*WORK INSTRUCTION:* When you have gone through the records, report how many lines include "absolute", giving the number and nothing more.

==*==

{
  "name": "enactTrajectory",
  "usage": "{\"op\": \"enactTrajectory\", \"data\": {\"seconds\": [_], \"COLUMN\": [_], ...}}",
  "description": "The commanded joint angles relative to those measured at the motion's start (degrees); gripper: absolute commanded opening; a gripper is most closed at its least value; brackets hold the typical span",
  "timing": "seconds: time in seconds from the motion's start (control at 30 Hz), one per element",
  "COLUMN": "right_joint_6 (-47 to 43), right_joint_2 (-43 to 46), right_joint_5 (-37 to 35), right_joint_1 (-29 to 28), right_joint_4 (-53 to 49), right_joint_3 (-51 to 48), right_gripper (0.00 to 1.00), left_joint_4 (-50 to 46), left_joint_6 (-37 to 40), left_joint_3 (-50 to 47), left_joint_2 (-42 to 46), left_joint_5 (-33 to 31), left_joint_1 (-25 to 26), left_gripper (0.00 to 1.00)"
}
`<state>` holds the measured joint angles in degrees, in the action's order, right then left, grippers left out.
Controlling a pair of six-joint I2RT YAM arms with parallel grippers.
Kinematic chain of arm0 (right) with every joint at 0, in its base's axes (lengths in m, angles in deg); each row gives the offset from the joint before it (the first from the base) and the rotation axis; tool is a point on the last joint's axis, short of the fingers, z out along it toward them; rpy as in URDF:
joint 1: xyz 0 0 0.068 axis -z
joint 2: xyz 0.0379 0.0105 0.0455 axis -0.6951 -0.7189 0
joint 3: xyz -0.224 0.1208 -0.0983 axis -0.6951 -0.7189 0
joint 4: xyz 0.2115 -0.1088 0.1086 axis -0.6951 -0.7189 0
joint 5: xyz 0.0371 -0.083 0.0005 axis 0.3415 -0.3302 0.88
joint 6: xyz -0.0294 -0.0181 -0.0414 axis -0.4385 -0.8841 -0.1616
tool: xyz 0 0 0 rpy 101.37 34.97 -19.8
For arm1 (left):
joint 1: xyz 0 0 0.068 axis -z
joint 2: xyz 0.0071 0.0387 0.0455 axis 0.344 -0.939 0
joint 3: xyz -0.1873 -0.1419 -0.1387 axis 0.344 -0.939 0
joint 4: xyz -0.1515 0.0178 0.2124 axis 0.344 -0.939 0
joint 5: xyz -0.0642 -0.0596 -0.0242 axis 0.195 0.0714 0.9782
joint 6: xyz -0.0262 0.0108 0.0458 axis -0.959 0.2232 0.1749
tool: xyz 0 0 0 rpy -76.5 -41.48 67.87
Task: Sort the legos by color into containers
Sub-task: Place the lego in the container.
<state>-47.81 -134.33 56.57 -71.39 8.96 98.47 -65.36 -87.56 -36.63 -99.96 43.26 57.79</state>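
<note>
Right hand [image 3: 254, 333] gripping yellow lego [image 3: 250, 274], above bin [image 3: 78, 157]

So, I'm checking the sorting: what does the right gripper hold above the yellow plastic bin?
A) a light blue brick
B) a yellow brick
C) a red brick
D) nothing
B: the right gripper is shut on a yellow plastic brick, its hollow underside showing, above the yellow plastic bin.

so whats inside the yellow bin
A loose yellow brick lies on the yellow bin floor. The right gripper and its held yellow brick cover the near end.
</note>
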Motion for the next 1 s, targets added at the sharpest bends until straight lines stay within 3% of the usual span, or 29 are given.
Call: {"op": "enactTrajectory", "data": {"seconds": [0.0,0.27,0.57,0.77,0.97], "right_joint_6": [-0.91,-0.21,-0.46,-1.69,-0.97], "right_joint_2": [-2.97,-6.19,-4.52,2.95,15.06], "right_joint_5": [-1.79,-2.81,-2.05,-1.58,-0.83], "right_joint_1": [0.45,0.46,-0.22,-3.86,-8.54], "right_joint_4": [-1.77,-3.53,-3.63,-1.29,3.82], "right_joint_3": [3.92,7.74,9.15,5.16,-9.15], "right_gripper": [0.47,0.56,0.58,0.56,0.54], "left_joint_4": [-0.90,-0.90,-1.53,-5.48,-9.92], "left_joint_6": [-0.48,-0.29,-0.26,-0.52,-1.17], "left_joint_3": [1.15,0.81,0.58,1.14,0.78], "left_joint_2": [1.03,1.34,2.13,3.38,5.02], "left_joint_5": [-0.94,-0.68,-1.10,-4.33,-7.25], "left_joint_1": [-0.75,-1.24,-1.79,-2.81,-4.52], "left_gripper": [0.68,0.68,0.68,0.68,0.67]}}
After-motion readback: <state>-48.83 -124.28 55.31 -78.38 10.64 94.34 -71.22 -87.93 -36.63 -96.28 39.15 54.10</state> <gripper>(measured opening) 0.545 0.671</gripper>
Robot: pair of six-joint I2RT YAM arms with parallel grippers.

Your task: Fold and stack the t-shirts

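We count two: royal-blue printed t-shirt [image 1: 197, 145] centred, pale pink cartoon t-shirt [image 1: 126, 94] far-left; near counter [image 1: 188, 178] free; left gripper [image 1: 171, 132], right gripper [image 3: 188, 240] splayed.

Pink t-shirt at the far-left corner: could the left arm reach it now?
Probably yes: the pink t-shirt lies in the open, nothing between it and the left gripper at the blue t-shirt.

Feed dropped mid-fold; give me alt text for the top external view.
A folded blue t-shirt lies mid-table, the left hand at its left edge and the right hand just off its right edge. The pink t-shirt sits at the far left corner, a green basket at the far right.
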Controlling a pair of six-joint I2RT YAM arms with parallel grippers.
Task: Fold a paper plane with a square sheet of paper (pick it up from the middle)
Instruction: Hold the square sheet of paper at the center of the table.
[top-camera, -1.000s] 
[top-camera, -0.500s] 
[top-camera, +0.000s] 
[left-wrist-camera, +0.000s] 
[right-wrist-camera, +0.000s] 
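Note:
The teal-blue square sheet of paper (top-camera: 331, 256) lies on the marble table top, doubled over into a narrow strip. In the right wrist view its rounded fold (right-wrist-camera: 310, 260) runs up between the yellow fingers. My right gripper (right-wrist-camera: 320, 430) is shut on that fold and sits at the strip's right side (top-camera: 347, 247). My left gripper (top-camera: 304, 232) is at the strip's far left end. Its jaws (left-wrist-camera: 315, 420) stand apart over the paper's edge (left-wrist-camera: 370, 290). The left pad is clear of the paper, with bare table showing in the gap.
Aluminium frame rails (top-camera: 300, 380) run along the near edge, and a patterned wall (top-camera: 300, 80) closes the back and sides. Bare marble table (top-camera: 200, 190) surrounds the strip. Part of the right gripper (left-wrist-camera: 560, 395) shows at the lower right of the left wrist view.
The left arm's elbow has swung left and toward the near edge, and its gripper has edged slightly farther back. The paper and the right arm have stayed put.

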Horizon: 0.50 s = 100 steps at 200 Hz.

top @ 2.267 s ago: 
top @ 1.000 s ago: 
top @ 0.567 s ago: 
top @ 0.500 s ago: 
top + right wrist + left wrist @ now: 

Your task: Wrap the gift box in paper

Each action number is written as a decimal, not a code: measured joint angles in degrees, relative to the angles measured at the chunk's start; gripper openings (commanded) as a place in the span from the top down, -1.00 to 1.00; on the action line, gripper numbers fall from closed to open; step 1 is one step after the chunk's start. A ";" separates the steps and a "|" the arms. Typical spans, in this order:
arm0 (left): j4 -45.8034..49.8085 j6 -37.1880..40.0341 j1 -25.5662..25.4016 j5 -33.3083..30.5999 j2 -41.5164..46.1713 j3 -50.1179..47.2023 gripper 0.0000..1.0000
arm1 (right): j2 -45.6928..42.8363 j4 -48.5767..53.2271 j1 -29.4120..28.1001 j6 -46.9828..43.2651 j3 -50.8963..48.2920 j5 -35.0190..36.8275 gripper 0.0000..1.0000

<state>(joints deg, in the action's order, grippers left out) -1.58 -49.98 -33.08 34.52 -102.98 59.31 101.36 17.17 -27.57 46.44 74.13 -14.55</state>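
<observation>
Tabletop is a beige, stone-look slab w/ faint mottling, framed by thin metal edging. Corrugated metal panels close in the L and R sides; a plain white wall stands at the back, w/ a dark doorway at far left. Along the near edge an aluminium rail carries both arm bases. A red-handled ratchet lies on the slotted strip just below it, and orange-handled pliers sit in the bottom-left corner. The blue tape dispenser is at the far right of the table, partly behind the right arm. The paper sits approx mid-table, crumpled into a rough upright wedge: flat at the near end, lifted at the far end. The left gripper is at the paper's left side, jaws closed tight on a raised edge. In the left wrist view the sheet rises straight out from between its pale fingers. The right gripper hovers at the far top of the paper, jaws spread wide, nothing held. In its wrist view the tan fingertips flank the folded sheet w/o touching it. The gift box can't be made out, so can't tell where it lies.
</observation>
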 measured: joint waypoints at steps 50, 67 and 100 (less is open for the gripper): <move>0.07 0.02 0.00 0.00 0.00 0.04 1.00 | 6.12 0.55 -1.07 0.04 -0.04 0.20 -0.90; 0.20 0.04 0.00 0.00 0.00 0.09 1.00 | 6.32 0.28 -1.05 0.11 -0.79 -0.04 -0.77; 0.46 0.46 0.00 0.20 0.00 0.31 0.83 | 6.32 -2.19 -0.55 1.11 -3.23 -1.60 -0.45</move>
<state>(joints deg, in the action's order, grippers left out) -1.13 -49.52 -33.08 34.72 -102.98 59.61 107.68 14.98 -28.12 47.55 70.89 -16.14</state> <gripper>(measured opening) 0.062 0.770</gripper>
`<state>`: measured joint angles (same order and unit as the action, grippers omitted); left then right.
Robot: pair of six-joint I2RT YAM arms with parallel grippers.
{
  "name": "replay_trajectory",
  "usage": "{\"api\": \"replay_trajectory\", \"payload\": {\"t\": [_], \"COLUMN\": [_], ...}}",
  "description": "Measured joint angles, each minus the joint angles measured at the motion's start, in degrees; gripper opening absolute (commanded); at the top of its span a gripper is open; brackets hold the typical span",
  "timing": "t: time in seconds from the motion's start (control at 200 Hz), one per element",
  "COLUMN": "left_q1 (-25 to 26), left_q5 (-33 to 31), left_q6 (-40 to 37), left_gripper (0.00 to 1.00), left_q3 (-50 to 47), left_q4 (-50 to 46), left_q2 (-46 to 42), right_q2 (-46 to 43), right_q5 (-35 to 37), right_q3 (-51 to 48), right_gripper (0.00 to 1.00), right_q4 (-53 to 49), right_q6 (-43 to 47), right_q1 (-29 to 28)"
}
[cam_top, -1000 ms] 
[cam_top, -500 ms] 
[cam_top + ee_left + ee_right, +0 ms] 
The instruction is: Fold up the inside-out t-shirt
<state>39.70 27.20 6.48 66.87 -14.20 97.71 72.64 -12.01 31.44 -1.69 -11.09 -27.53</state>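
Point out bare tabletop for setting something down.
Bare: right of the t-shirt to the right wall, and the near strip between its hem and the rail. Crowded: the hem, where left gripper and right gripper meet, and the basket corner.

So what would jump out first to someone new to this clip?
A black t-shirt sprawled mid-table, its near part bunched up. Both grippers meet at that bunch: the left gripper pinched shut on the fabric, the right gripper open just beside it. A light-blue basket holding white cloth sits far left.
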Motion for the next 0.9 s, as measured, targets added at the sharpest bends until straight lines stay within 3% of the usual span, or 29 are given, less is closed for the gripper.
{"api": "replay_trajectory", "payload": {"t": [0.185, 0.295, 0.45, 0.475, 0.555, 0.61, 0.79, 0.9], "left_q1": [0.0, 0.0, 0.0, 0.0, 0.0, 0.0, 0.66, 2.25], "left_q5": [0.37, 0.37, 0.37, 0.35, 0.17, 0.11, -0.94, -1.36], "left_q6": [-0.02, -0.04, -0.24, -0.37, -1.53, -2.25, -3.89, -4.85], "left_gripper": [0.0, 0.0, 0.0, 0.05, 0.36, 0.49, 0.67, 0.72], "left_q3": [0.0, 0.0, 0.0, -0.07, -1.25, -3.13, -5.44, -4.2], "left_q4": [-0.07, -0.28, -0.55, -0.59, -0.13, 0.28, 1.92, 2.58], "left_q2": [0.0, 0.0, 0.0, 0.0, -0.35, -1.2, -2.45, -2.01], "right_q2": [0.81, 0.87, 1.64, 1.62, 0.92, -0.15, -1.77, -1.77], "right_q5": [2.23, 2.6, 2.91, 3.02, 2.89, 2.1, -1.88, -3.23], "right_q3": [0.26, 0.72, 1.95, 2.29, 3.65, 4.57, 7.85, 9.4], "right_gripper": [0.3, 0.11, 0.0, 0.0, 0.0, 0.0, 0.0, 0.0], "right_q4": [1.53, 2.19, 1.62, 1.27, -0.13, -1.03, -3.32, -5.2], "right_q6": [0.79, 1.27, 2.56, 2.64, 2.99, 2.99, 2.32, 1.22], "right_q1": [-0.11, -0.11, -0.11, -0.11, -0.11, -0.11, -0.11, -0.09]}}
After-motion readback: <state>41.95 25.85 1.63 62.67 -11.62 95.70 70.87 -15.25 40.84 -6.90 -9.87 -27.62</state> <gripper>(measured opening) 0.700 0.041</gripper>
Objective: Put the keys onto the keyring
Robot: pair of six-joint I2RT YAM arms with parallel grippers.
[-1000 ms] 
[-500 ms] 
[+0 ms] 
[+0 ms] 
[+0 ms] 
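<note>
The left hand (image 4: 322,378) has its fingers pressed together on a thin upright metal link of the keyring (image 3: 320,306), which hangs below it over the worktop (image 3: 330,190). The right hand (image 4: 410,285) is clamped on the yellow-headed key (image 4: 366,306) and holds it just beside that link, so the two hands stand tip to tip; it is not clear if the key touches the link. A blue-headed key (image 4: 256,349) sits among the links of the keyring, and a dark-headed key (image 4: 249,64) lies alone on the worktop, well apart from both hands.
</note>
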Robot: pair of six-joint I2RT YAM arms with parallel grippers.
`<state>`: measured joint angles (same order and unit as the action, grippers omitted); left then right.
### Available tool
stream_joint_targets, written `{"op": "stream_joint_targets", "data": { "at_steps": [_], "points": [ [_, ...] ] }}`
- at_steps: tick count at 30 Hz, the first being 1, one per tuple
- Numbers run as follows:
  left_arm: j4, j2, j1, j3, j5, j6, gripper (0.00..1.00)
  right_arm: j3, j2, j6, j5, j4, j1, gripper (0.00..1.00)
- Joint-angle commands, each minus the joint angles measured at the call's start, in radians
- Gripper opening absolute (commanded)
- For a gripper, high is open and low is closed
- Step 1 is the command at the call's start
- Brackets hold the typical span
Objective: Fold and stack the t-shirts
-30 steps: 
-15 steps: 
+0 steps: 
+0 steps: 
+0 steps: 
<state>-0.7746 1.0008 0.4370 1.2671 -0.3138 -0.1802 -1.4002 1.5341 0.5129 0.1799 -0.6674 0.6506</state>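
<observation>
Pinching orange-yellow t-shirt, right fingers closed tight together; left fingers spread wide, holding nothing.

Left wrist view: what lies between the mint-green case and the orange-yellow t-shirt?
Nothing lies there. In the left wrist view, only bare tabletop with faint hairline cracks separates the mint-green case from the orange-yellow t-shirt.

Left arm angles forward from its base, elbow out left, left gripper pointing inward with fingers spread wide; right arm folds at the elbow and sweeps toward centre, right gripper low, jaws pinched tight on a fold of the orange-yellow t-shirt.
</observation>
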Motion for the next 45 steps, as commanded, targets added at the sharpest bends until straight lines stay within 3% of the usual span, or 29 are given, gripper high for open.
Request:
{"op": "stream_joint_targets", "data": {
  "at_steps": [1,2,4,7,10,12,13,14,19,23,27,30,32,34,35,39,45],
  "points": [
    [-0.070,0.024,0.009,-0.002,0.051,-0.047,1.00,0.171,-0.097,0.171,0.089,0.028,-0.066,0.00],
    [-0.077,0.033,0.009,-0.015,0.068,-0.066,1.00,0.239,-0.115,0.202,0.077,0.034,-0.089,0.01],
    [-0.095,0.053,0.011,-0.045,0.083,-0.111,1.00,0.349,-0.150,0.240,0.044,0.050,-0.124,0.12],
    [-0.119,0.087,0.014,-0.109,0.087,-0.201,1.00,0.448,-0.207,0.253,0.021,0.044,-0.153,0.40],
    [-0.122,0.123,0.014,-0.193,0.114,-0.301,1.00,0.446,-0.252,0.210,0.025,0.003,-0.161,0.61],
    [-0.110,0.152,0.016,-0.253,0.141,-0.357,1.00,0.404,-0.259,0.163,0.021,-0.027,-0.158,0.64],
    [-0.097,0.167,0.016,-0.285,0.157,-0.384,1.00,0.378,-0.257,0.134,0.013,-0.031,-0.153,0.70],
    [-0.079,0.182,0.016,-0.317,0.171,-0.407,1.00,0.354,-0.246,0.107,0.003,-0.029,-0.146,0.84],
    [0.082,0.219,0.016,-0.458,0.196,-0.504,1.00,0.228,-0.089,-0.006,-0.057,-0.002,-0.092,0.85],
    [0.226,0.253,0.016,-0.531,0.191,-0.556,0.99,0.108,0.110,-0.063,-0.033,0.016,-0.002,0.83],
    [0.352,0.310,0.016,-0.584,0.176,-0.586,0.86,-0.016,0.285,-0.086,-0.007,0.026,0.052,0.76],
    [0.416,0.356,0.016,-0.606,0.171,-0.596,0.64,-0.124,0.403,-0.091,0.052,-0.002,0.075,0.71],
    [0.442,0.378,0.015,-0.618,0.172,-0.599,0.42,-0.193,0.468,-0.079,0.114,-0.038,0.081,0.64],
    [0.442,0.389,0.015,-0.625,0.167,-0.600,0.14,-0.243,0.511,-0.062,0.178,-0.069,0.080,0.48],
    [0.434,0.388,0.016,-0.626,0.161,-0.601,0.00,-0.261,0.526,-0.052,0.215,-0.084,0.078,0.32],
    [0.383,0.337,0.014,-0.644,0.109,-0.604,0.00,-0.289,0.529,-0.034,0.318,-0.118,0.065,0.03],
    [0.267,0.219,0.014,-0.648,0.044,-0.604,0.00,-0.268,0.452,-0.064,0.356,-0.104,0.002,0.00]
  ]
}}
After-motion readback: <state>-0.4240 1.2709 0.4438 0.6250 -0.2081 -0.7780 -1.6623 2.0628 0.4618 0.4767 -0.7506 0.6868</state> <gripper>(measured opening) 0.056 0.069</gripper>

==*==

*TASK ANSWER:* 3